Während der Bauzeit wird der Verkehr stadteinwärts großräumig über den Fischerhäuslweg und Fürstenweg umgeleitet, Stadtauswärts wird eine Fahrspur in der Höttinger Au und Kranebitter Allee für den Verkehr offen gehalten. Die Kreuzungsbereiche Höttinger Auffahrt/Höttinger Au, Bachlechnerstraße/Höttinger Au, Hangfußstraße/Höttinger Au und Speckweg/Kranebitter Allee bleiben befahrbar. Zufahrten für AnrainerInnen und Geschäftstreibende werden aufrechterhalten.
Baltes verweist auch auf die Beschilderungen vor Ort und bittet um Verständnis, sollte es zu kurzfristigen Änderungen kommen.

Die Baustellen haben auch Änderungen bei den IVB-Haltestellen zur Folge, kündigt Baltes an. So sind für Fahrgäste der Linie O stadteinwärts alle Haltestellen zwischen Fischerhäuslweg und Rössl in der Au zum Fürstenweg verlegt worden. Es werden teilweise die Haltestellen der Linie F angefahren.

Stadtauswärts werden die bestehenden Haltestellen in der Höttinger Au und Kranebitter Allee angefahren bzw. je nach Baufortschritt örtlich etwas verschoben. Baltes ersucht, die entsprechenden Hinweise an den Haltestellen zu beachten.

Parallel dazu ebenfalls begonnen wurde mit dem Ausbau der Linie 3 am Leipziger Platz/Amraser Straße und in der Philippine Welser Straße. Nach Leitungsumlegungsarbeiten im Bereich der südlichen Sillpark-Tiefgaragenausfahrt bis Herbst folgt die Sanierung der Friedensbrücke. Inklusive Brücken-, Straßen- und Gleisbauarbeiten rechnet Baltes hier mit einer Fertigstellung Ende 2013, wobei die Amraser Straße zwischen Leipziger Platz und Sillpark in beiden Richtungen befahrbar bleiben wird.

Die Gleisbauarbeiten in der Philippine Welser Straße haben ebenfalls Anfang Mai mit Leitungsumlegungen begonnen. Die Gleis- und Straßenbauarbeiten starten am 6. August 2012, sie sollen bis 25. 10. fertiggestellt sein.

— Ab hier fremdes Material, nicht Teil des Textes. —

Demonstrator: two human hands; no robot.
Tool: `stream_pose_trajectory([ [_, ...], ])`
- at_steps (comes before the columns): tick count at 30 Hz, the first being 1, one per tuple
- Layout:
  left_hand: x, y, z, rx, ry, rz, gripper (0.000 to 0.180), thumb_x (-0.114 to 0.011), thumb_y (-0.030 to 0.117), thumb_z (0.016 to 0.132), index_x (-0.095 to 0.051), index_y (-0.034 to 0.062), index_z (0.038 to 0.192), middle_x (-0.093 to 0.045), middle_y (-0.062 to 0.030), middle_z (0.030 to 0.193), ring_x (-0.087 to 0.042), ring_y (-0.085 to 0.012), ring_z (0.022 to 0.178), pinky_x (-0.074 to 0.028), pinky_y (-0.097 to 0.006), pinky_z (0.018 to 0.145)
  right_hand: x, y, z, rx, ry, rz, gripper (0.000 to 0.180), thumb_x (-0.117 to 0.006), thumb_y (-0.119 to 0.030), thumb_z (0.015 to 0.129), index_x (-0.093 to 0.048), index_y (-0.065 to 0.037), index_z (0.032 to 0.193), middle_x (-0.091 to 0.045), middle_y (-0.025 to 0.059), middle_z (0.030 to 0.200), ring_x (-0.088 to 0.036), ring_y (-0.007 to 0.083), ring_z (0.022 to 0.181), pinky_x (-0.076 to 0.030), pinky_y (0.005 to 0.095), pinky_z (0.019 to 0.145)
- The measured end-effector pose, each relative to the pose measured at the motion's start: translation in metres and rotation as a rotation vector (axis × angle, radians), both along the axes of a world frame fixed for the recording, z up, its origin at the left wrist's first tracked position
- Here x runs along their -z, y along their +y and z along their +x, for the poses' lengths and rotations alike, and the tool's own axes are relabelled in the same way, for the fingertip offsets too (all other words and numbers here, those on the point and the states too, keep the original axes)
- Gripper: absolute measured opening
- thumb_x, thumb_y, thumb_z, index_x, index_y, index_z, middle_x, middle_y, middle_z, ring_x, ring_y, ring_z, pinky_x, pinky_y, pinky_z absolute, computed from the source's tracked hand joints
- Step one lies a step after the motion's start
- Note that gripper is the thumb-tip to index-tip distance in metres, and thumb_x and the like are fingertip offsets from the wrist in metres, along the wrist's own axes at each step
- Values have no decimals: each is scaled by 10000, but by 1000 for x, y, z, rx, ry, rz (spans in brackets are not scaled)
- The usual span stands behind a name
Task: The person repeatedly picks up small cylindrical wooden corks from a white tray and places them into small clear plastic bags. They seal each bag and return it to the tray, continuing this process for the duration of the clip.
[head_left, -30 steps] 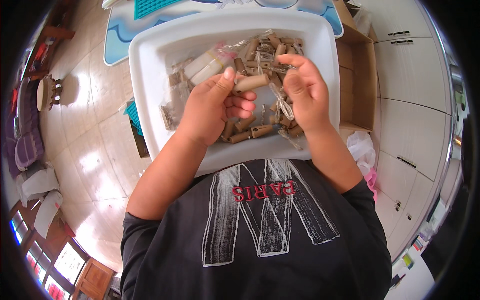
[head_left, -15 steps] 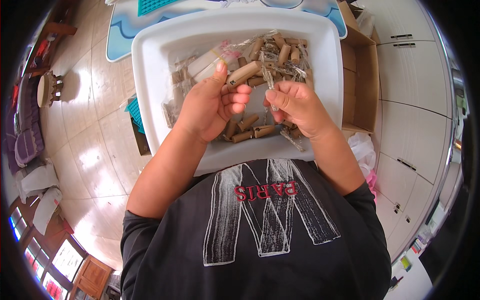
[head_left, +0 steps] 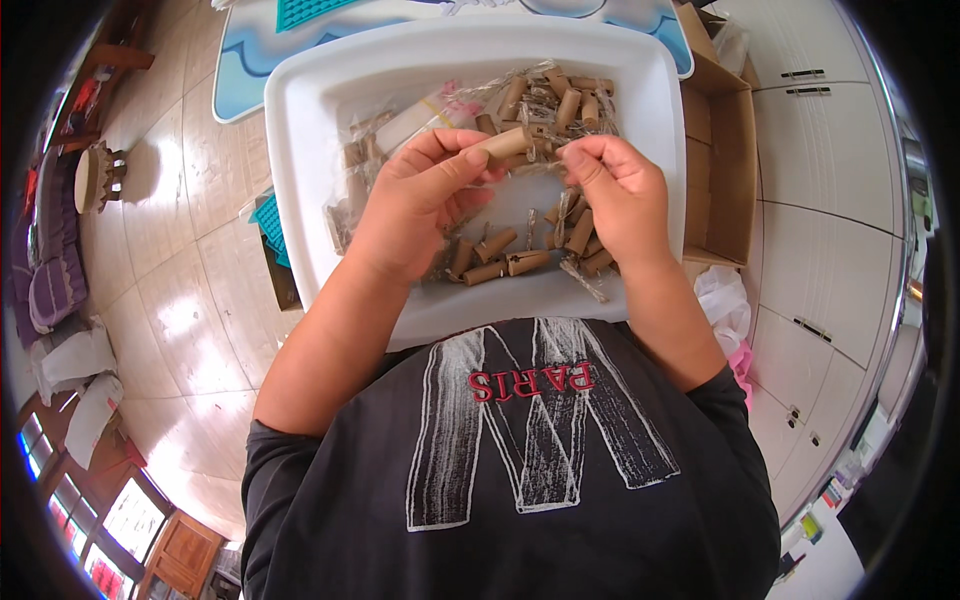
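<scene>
Over the white plastic tub (head_left: pixel 676 180), my left hand (head_left: pixel 420 195) closes its thumb and fingers round a tan cork-shaped stopper (head_left: pixel 508 145), held roughly level and pointing right. A thin silvery wire (head_left: pixel 548 152) seems to trail from the stopper's right end. Its far part is pinched between the thumb and fingertips of my right hand (head_left: pixel 622 190). Beneath both hands lie several more cork-shaped stoppers (head_left: pixel 569 108) with bundled silvery wires, loose in the tub. My fingers partly cover the held stopper.
Clear plastic bags (head_left: pixel 352 190) with more stoppers fill the tub's left side. A blue-and-white table (head_left: pixel 245 70) stands behind, carrying a teal mat (head_left: pixel 303 10). On the right is an open cardboard box (head_left: pixel 720 170) beside white cabinets (head_left: pixel 830 150). A round stool (head_left: pixel 95 180) stands at far left.
My left hand has turned the stopper over, so its dark printed mark no longer shows. My right hand has moved up and slightly right, its grip now at the wire beyond the stopper's end.
</scene>
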State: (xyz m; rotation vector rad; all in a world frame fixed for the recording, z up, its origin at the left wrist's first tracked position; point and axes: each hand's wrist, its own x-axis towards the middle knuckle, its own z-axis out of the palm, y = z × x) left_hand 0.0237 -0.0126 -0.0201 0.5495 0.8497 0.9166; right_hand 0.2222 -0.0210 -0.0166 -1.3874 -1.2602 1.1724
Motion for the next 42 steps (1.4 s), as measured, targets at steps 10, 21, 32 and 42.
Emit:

Die neue Endhaltestelle beim Haus Nr. 51 (Bank) wird als Kopfbahnhof samt Aufenthaltsraum für die Fahrer ausgeführt.

Die Bürgermeisterin und der IVB-Geschäftsführer freuen sich jetzt schon auf die Fertigstellung der Bauabschnitte und auf die anschließende Eröffnung der Tram-Linie 3 bis zum neuen Gymnasium im November 2012. 2013 folgt dann die Weiterführung der Tram Richtung ÖBB-Unterführung bis Fischerhäuslweg.